__Task details__
Images in the data are to be skipped, while every line is restated exactly as written.

__Data shown__
========

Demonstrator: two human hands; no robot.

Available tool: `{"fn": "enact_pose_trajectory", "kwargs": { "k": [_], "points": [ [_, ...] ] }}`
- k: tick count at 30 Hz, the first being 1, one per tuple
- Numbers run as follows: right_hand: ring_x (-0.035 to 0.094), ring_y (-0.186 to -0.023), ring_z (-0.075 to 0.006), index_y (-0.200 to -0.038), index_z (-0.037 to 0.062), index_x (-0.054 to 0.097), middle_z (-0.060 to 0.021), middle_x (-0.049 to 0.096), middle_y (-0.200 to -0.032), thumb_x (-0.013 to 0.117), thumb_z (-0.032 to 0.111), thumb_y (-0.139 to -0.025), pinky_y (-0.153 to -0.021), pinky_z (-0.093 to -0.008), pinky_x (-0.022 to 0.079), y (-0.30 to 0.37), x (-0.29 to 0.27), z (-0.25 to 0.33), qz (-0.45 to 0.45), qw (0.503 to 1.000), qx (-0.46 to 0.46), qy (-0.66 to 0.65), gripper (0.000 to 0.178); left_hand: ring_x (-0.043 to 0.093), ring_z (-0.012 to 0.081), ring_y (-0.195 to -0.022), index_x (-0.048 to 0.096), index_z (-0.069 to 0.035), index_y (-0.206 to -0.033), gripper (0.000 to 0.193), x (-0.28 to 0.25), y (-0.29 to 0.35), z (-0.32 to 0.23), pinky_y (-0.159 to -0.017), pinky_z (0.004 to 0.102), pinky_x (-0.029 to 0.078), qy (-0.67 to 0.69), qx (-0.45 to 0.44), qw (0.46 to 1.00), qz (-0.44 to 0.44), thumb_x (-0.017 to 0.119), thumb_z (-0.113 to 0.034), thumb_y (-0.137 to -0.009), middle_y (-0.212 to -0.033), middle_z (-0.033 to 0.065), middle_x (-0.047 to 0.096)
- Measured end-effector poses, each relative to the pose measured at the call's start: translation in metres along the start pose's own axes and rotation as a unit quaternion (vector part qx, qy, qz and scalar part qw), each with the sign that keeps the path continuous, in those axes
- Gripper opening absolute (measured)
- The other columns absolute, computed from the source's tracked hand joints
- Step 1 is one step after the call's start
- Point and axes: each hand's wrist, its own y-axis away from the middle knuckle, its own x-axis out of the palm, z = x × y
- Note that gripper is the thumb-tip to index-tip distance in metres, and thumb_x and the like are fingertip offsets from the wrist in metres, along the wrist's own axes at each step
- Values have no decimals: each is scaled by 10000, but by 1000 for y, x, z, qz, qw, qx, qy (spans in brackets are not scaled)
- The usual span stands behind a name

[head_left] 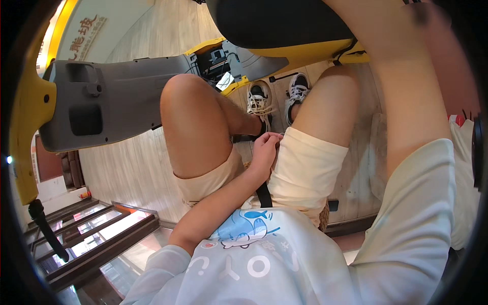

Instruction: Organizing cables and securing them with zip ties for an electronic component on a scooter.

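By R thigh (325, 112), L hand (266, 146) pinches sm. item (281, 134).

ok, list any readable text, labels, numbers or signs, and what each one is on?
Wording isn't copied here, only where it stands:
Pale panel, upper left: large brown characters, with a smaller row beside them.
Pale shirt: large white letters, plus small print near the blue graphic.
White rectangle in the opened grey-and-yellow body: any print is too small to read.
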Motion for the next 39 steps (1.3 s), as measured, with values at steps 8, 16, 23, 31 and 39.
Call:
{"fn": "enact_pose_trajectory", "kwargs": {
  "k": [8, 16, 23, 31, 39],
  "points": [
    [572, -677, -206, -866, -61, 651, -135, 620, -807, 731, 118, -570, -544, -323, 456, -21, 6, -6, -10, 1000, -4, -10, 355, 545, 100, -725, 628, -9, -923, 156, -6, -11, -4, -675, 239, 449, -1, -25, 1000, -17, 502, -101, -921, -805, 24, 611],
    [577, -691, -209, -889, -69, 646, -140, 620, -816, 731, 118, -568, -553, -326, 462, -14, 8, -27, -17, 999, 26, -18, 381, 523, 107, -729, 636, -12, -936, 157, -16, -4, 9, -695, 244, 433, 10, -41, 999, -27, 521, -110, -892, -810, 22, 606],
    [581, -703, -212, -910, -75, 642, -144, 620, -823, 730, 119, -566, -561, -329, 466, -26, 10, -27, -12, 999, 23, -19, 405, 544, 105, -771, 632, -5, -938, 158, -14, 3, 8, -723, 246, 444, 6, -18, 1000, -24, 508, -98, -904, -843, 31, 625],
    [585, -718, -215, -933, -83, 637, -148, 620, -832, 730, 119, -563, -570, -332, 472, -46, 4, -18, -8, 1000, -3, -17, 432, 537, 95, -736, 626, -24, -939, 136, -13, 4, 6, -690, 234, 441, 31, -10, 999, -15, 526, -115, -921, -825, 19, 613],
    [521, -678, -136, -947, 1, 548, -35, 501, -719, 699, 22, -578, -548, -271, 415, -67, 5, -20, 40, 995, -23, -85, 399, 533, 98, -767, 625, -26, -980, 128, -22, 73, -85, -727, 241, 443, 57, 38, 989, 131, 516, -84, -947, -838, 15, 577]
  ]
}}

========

__Exercise answer__
Demonstrator: two human hands; no robot.

Available tool: `{"fn": "enact_pose_trajectory", "kwargs": { "k": [_], "points": [ [_, ...] ] }}`
- k: tick count at 30 Hz, the first being 1, one per tuple
- Numbers run as follows: right_hand: ring_x (-0.035 to 0.094), ring_y (-0.186 to -0.023), ring_z (-0.075 to 0.006), index_y (-0.200 to -0.038), index_z (-0.037 to 0.062), index_x (-0.054 to 0.097), middle_z (-0.060 to 0.021), middle_x (-0.049 to 0.096), middle_y (-0.200 to -0.032), thumb_x (-0.013 to 0.117), thumb_z (-0.032 to 0.111), thumb_y (-0.139 to -0.025), pinky_y (-0.153 to -0.021), pinky_z (-0.093 to -0.008), pinky_x (-0.022 to 0.079), y (-0.30 to 0.37), x (-0.29 to 0.27), z (-0.25 to 0.33), qz (-0.45 to 0.45), qw (0.503 to 1.000), qx (-0.46 to 0.46), qy (-0.66 to 0.65), gripper (0.000 to 0.178); left_hand: ring_x (-0.043 to 0.093), ring_z (-0.012 to 0.081), ring_y (-0.195 to -0.022), index_x (-0.048 to 0.096), index_z (-0.069 to 0.035), index_y (-0.206 to -0.033), gripper (0.000 to 0.193), x (-0.28 to 0.25), y (-0.29 to 0.35), z (-0.32 to 0.23), pinky_y (-0.159 to -0.017), pinky_z (0.004 to 0.102), pinky_x (-0.029 to 0.078), qy (-0.67 to 0.69), qx (-0.45 to 0.44), qw (0.46 to 1.00), qz (-0.44 to 0.44), thumb_x (-0.017 to 0.119), thumb_z (-0.113 to 0.034), thumb_y (-0.137 to -0.009), middle_y (-0.212 to -0.033), middle_z (-0.033 to 0.065), middle_x (-0.047 to 0.096)
- Measured end-effector poses, each relative to the pose measured at the call's start: translation in metres along the start pose's own axes and rotation as a unit quaternion (vector part qx, qy, qz and scalar part qw), each with the sign that keeps the path continuous, in those axes
- Gripper opening absolute (measured)
- The other columns absolute, computed from the source's tracked hand joints
- Step 1 is one step after the call's start
- Point and axes: each hand's wrist, its own y-axis away from the middle knuckle, its own x-axis out of the palm, z = x × y
- Note that gripper is the thumb-tip to index-tip distance in metres, and thumb_x and the like are fingertip offsets from the wrist in metres, along the wrist's own axes at each step
- Values have no decimals: each is scaled by 10000, but by 1000 for y, x, z, qz, qw, qx, qy (spans in brackets are not scaled)
- The usual span stands behind a name

[head_left] 

Instruction: Organizing cables and securing them with zip ties for an electronic component on a scooter.

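By R thigh (325, 112), L hand (266, 146) pinches sm. item (281, 134).

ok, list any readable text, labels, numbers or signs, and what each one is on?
Wording isn't copied here, only where it stands:
Pale panel, upper left: large brown characters, with a smaller row beside them.
Pale shirt: large white letters, plus small print near the blue graphic.
White rectangle in the opened grey-and-yellow body: any print is too small to read.
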Motion for the next 39 steps (1.3 s), as measured, with values at steps 8, 16, 23, 31 and 39.
Call:
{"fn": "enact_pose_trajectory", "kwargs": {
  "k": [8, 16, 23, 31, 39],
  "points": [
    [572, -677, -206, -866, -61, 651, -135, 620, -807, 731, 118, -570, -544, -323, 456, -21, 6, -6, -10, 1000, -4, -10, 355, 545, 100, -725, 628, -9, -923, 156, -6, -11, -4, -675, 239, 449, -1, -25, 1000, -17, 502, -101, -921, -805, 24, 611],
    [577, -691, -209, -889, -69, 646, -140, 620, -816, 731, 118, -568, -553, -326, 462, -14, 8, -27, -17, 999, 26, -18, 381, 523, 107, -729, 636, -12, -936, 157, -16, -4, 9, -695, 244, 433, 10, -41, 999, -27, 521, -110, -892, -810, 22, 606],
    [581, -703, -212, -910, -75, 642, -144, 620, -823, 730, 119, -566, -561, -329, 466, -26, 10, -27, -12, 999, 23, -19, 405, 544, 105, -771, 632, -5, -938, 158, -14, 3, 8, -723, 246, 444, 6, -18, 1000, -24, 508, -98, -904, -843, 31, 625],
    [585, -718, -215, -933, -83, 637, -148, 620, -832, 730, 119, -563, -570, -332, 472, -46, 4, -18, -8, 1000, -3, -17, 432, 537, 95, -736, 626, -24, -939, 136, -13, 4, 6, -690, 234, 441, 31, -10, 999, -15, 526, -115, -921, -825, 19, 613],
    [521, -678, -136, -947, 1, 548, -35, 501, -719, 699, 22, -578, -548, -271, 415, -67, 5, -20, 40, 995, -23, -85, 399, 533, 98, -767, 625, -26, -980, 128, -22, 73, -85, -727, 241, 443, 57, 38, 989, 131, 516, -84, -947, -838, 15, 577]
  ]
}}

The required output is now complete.